**Requirement**
Could you retype every entry below exactly as written?

**Supplied records**
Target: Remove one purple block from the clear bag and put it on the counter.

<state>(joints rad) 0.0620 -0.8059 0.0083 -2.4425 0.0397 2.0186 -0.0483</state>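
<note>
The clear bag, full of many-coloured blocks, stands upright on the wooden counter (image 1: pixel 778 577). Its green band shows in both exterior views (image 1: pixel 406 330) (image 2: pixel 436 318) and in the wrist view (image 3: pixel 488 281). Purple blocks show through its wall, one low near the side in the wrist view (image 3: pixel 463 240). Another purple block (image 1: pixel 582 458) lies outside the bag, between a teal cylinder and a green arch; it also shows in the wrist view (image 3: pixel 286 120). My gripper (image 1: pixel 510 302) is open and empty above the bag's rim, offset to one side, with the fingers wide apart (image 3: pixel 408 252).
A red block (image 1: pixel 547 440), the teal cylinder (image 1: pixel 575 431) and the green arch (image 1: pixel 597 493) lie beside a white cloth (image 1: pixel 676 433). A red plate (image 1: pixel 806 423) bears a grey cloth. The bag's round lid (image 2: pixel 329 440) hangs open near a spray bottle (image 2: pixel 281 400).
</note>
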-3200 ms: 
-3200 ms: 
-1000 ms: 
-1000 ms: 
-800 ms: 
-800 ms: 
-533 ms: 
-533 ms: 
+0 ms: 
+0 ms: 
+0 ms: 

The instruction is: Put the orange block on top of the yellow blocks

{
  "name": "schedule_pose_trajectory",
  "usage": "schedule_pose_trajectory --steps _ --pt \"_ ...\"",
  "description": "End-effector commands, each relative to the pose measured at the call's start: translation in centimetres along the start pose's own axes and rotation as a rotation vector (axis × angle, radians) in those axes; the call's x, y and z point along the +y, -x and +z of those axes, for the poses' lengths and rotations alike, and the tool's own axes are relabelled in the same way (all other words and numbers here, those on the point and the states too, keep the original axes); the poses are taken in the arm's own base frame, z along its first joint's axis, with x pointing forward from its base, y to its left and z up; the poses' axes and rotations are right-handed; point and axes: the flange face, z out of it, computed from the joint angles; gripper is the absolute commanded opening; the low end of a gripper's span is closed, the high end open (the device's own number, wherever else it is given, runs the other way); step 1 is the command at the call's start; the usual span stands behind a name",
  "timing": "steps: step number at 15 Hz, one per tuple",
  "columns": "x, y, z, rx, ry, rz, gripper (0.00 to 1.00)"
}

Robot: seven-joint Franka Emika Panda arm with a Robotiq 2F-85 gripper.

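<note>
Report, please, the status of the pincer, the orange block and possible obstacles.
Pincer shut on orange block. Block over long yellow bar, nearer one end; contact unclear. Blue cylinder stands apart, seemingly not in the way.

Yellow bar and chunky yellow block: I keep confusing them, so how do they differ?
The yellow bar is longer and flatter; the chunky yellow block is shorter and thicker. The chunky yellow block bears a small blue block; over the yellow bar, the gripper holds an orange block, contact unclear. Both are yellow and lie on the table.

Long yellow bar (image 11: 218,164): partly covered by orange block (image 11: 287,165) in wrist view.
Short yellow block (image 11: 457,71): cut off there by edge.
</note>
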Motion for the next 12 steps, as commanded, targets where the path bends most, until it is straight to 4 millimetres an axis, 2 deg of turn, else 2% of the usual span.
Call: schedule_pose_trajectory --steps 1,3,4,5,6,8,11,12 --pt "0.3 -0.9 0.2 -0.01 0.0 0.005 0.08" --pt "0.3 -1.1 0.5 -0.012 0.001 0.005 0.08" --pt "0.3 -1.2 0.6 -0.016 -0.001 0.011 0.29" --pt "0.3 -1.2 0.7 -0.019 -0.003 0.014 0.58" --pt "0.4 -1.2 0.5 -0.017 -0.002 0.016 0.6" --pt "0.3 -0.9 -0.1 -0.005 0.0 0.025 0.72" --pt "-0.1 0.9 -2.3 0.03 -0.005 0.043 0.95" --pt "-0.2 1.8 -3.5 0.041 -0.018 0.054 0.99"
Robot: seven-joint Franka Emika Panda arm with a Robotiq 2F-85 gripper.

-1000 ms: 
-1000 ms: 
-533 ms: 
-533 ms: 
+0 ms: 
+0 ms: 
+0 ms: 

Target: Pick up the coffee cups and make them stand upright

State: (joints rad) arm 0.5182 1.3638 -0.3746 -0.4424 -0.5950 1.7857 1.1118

**Response to this exercise**
Target: Remove one purple block from the clear bag and put it on the counter.

<state>(joints rad) 0.0620 -0.8059 0.0083 -2.4425 0.0397 2.0186 -0.0483</state>
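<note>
The clear bag, full of many-coloured blocks, stands upright on the wooden counter (image 1: pixel 778 577). Its green band shows in both exterior views (image 1: pixel 406 330) (image 2: pixel 436 318) and in the wrist view (image 3: pixel 488 281). Purple blocks show through its wall, one low near the side in the wrist view (image 3: pixel 463 240). Another purple block (image 1: pixel 582 458) lies outside the bag, between a teal cylinder and a green arch; it also shows in the wrist view (image 3: pixel 286 120). My gripper (image 1: pixel 510 302) is open and empty above the bag's rim, offset to one side, with the fingers wide apart (image 3: pixel 408 252).
A red block (image 1: pixel 547 440), the teal cylinder (image 1: pixel 575 431) and the green arch (image 1: pixel 597 493) lie beside a white cloth (image 1: pixel 676 433). A red plate (image 1: pixel 806 423) bears a grey cloth. The bag's round lid (image 2: pixel 329 440) hangs open near a spray bottle (image 2: pixel 281 400).
</note>
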-3200 ms: 
-3200 ms: 
-1000 ms: 
-1000 ms: 
-800 ms: 
-800 ms: 
-533 ms: 
-533 ms: 
+0 ms: 
+0 ms: 
+0 ms: 

The instruction is: Put the orange block on top of the yellow blocks

{
  "name": "schedule_pose_trajectory",
  "usage": "schedule_pose_trajectory --steps _ --pt \"_ ...\"",
  "description": "End-effector commands, each relative to the pose measured at the call's start: translation in centimetres along the start pose's own axes and rotation as a rotation vector (axis × angle, radians) in those axes; the call's x, y and z point along the +y, -x and +z of those axes, for the poses' lengths and rotations alike, and the tool's own axes are relabelled in the same way (all other words and numbers here, those on the point and the states too, keep the original axes); the poses are taken in the arm's own base frame, z along its first joint's axis, with x pointing forward from its base, y to its left and z up; the poses' axes and rotations are right-handed; point and axes: the flange face, z out of it, computed from the joint angles; gripper is the absolute commanded opening; the low end of a gripper's span is closed, the high end open (the device's own number, wherever else it is given, runs the other way); step 1 is the command at the call's start; the usual span stands behind a name",
  "timing": "steps: step number at 15 Hz, one per tuple",
  "columns": "x, y, z, rx, ry, rz, gripper (0.00 to 1.00)"
}

Robot: seven-joint Franka Emika Panda arm with a Robotiq 2F-85 gripper.

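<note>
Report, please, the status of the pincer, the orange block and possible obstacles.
Pincer shut on orange block. Block over long yellow bar, nearer one end; contact unclear. Blue cylinder stands apart, seemingly not in the way.

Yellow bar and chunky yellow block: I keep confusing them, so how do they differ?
The yellow bar is longer and flatter; the chunky yellow block is shorter and thicker. The chunky yellow block bears a small blue block; over the yellow bar, the gripper holds an orange block, contact unclear. Both are yellow and lie on the table.

Long yellow bar (image 11: 218,164): partly covered by orange block (image 11: 287,165) in wrist view.
Short yellow block (image 11: 457,71): cut off there by edge.
</note>
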Motion for the next 12 steps, as commanded, targets where the path bends most, until it is straight to 4 millimetres an axis, 2 deg of turn, else 2% of the usual span.
Call: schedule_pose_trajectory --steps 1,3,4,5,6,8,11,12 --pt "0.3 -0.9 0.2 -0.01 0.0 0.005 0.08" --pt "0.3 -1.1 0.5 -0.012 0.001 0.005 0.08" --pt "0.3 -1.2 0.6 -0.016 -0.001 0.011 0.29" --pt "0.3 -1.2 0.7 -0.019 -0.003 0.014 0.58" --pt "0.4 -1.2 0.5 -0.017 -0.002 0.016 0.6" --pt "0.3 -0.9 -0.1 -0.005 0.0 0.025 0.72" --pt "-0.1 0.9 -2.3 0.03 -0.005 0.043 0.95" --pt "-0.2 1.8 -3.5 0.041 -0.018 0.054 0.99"
Robot: seven-joint Franka Emika Panda arm with a Robotiq 2F-85 gripper.

-1000 ms: 
-1000 ms: 
-533 ms: 
-533 ms: 
+0 ms: 
+0 ms: 
+0 ms: 

Target: Pick up the coffee cups and make them stand upright

State: (joints rad) arm 0.5182 1.3638 -0.3746 -0.4424 -0.5950 1.7857 1.1118

The answer requires no further additions.